In vivo analyses of VOC emissions in exhaled breath of CF patients
With this optimized protocol, the breath of nine CF patients (30–48 years old, six male, three female) from the CF outpatient clinic of the MHH were sampled. Anonymized clinical data of patients were collected, including cultured pathogens. Additionally, breath samples of two healthy volunteers were taken. Probands exhaled completely a single breath into the sampler, where the last portion, originating from the alveolar space, was trapped and immediately extracted by SPME. Ambient air was also sampled. For all samples, a rather complex signal composition was observed, characterized by the presence of 33 different signals (hP1–hP33, Fig. 2). Signals hP3 and hP5 were present in high intensities in all breath extractions, whereas controls showed no such signals or only in low intensities. Signals hP4 and hP6 were detected in all samples extracted at the clinic, but never in those made at the institute. Signal hP10 was ubiquitously present in all chromatograms, and its intensities were higher in all samples stored or transported for more than 1 h after exposition. Furthermore, SPME fibers showed individual signal patterns. No VOCs from the CF patients matched with the characteristic VOCs of the host–pathogen interaction cultures. For a detailed analysis, the samples were ordinated in an MDS plot (Fig. 3). The MDS plot revealed clustering, clearly separating healthy individuals from CF patients and from control samples. The VOCs datasets were further compared with the individual clinical data of CF patients, as well as with individual results from microbiological diagnostics (Table S2); however, no further correlations were observed.
Discussion
The diagnostic potential of biomarkers in exhaled breath is attracting growing attention, and different approaches have been tested in recent years. Several thousand different VOCs from diverse origins and biochemical pathways have been detected in levels of parts-per-billion (ppb) with various methods in human exhaled air [16]. Studies in the past concentrated on the search for single biomarker molecules for a certain respiratory pathogen, which leads to several difficulties further discussed below. Several studies investigated VOCs released by P. aeruginosa [17, 18] and S. aureus [19] in vitro, revealing numerous compounds in the headspace of these microorganisms. Recently, 2-aminoacetophenone has gained attention as a biomarker molecule for P. aeruginosa and was used in a first breath analysis study to identify P. aeruginosa-colonized CF patients [20, 21]. However, other studies detected this compound also in the headspace of different respiratory pathogens [22] and in food [23]. Furthermore, microbial VOCs production and intensity are strongly influenced by growth media and conditions [24].

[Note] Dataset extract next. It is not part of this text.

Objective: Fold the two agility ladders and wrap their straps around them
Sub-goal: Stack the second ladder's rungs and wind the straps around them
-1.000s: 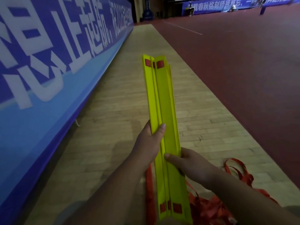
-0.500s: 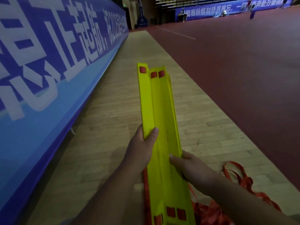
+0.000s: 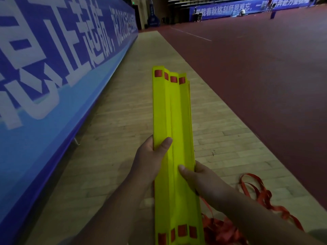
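A stack of flat yellow ladder rungs (image 3: 174,121) with red strap patches at both ends points away from me over the wooden floor. My left hand (image 3: 150,158) grips the stack's left edge, thumb lying on top. My right hand (image 3: 198,175) holds the right edge lower down, thumb pressed on the top rung. The rungs are fanned slightly sideways, so several red patches show at the far end. Loose red straps (image 3: 254,197) trail from the stack and lie tangled on the floor at lower right.
A long blue banner wall (image 3: 53,76) with white characters runs along my left. Pale wooden floorboards (image 3: 123,112) stretch ahead, bordered on the right by a dark red court surface (image 3: 256,85). Another blue banner (image 3: 247,7) and small distant figures stand far back.
The stack has sunk lower in view and its rungs have spread sideways, showing more red patches at the far end. Both hands keep their hold.
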The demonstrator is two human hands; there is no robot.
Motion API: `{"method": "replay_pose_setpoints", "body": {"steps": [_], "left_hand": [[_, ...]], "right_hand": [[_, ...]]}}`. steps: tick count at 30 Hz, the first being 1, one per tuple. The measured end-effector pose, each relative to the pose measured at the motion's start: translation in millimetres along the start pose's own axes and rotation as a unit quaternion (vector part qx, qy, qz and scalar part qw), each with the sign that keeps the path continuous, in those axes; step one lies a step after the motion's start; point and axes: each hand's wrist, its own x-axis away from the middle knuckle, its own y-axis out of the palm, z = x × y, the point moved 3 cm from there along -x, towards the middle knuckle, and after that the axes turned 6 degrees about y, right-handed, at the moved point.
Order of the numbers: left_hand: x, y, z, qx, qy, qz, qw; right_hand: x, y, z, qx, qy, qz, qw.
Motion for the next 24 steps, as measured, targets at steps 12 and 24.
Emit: {"method": "replay_pose_setpoints", "body": {"steps": [12,24], "left_hand": [[2.2,15.6,0.1,-0.037,0.037,0.008,0.999],[1.3,17.9,6.2,-0.003,-0.023,-0.014,1.000]], "right_hand": [[11.0,10.1,-8.3,-0.030,-0.012,-0.057,0.998],[6.4,8.8,-9.2,-0.008,-0.064,-0.032,0.997]]}}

Interestingly, none of the VOCs from in vitro cultures were detected in the exhaled breath of CF patients, although colonization of patients with pathogens was confirmed by cultivation. Potential explanations for this discrepancy may be the emission of different microbial VOCs due to limitations of the in vitro cultures resulting from the considerable number of different conditions in the human lung. Further reasons may be VOCs present at very low concentrations and the relatively healthy status of the studied patients. This highlights the importance of carrying out studies in humans to identify VOCs which are reliable biomarkers for the clinical management of infected patients. In our study, evidence was provided that no single molecule but, rather, the global VOCs pattern is an appropriate target in the search for volatile biomarkers. The MDS plots used here have the advantage of featuring multivariate similarity and simultaneously providing the underlying variables responsible for certain groupings. A clear influence of the ambient air was observed, demanding a priori calibration. In a comparative study comprising 12 VOCs in exhaled breath from CF patients and healthy individuals, slightly altered compositions were observed between both groups, identifying no distinct biomarkers [25]. Nevertheless, in our study, differences in exhaled air profiles were observed and resulted in a grouping of VOCs profiles separating CF patients from healthy volunteers.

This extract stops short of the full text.